Work required: For the entries below, repeat exactly each line starting with the one that contains "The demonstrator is" and going on through the one that contains "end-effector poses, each", and no others.
### Material shown
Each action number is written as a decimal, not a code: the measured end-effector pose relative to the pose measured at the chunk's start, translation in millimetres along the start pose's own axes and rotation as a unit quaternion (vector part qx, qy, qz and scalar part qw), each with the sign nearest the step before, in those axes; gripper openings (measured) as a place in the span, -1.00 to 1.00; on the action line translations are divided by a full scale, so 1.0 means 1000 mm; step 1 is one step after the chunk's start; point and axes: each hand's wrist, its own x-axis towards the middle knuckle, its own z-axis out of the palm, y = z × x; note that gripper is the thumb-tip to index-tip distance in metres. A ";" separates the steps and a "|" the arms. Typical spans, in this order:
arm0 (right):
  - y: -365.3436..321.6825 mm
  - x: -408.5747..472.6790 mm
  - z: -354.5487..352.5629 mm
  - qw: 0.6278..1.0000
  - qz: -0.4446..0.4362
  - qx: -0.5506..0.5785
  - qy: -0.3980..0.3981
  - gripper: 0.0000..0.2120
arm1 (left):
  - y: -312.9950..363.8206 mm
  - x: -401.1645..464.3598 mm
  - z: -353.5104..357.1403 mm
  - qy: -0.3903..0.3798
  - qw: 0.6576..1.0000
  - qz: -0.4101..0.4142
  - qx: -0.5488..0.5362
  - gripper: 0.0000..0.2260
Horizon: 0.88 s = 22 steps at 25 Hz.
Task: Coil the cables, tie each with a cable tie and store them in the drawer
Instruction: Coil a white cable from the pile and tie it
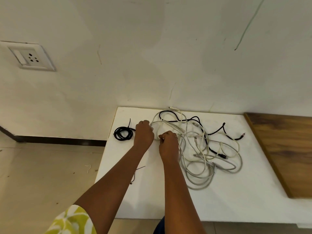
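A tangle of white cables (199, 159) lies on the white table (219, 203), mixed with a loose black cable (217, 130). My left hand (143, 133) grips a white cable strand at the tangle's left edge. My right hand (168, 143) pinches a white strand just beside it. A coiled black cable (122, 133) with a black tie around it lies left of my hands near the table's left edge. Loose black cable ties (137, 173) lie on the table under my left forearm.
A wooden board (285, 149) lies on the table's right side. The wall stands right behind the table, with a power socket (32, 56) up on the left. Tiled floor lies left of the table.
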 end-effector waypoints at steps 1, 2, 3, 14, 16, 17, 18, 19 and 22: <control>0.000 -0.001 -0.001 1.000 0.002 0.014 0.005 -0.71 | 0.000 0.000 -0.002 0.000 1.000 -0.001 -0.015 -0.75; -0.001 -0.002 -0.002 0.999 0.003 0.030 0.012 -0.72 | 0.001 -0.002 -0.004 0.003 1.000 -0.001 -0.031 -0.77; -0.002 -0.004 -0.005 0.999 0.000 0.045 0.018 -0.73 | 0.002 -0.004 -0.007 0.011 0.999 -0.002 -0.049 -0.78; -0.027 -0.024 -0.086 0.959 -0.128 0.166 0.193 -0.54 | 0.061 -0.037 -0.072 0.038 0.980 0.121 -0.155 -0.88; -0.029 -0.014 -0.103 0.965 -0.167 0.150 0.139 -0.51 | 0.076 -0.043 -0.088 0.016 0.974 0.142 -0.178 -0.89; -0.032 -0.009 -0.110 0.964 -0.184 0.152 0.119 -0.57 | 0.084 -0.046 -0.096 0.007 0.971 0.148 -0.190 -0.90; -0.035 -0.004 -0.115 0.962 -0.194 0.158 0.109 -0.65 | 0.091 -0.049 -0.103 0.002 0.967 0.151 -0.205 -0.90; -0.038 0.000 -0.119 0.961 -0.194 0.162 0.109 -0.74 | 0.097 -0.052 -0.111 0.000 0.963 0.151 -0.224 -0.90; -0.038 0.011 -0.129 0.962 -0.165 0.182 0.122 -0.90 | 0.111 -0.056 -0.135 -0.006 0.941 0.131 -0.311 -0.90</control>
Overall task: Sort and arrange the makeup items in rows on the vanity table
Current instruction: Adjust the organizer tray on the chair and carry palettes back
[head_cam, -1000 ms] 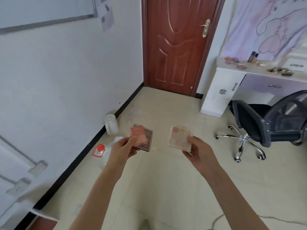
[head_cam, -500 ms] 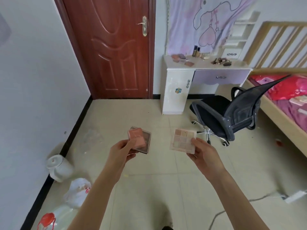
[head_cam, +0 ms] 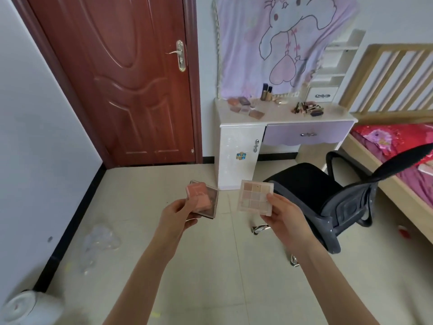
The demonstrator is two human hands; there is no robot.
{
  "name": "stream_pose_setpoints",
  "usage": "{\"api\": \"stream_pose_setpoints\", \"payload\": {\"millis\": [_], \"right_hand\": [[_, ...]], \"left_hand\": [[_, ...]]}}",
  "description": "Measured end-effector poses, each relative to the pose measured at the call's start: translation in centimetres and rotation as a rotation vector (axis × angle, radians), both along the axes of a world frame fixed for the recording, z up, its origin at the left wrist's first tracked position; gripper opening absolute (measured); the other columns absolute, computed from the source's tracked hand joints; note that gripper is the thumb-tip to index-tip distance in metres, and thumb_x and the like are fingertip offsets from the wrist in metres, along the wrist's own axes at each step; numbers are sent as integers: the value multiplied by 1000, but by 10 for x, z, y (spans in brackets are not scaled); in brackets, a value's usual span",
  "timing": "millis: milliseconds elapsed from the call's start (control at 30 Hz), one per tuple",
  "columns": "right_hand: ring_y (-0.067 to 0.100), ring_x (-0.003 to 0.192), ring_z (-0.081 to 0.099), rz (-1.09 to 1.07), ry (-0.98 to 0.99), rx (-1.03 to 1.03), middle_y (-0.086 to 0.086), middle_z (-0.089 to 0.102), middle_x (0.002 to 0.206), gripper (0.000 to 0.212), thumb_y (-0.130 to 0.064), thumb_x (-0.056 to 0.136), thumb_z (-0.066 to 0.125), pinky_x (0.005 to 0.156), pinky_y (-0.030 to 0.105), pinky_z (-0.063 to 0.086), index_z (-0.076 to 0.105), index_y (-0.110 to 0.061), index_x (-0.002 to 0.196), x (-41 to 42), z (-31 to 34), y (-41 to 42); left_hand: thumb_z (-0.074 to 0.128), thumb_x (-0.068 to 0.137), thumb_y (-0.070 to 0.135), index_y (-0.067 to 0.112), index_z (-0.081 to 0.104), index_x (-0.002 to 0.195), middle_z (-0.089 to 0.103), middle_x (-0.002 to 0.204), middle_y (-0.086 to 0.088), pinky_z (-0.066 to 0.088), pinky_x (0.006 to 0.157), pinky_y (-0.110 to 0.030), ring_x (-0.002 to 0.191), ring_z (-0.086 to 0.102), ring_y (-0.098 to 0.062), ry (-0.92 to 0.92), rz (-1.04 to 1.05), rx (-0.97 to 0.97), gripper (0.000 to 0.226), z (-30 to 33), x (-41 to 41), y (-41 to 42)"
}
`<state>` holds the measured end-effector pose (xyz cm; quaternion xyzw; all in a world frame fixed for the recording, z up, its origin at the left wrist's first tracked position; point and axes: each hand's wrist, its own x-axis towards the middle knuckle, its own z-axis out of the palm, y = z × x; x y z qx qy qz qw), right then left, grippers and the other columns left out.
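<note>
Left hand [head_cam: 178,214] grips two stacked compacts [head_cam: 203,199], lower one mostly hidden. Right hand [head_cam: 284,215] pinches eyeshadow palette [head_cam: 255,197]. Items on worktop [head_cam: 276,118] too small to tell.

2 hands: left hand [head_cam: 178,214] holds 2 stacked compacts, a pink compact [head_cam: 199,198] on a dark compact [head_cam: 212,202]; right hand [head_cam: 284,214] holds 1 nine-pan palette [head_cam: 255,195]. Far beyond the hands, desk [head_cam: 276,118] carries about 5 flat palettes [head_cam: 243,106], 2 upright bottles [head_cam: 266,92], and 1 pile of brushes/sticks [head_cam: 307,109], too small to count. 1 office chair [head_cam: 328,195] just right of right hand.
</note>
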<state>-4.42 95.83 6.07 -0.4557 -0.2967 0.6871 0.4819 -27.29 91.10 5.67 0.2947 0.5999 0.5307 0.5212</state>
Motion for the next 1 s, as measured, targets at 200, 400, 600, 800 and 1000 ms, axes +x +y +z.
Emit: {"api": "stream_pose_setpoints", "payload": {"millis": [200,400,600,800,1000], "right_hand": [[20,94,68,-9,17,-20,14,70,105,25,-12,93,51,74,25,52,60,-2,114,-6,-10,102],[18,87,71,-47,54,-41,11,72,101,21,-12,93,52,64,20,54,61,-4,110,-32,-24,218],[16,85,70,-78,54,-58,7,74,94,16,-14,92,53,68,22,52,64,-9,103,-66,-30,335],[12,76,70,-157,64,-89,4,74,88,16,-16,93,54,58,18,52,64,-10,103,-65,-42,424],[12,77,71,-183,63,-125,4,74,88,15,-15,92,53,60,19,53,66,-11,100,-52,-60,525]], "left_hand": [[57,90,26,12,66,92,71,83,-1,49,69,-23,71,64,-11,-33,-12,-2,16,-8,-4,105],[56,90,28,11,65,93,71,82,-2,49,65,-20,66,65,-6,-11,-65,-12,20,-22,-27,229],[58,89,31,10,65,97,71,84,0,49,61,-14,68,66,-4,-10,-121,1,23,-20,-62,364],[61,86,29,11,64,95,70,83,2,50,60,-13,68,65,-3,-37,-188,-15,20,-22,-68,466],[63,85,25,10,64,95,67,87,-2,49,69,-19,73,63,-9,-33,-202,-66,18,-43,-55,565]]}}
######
Answer to this task:
The demonstrator is two human hands; there is no robot.
{
  "name": "stream_pose_setpoints",
  "usage": "{\"api\": \"stream_pose_setpoints\", \"payload\": {\"millis\": [_], \"right_hand\": [[_, ...]], \"left_hand\": [[_, ...]]}}",
  "description": "Measured end-effector poses, each relative to the pose measured at the call's start: translation in centimetres and rotation as a rotation vector (axis × angle, radians), both along the axes of a world frame fixed for the recording, z up, its origin at the left wrist's first tracked position; gripper opening absolute (measured); the other columns absolute, computed from the source's tracked hand joints; note that gripper is the thumb-tip to index-tip distance in metres, and thumb_x and the like are fingertip offsets from the wrist in metres, along the wrist's own axes at each step; numbers are sent as integers: the value multiplied by 1000, but by 10 for x, z, y (spans in brackets are not scaled); in brackets, a value's usual span",

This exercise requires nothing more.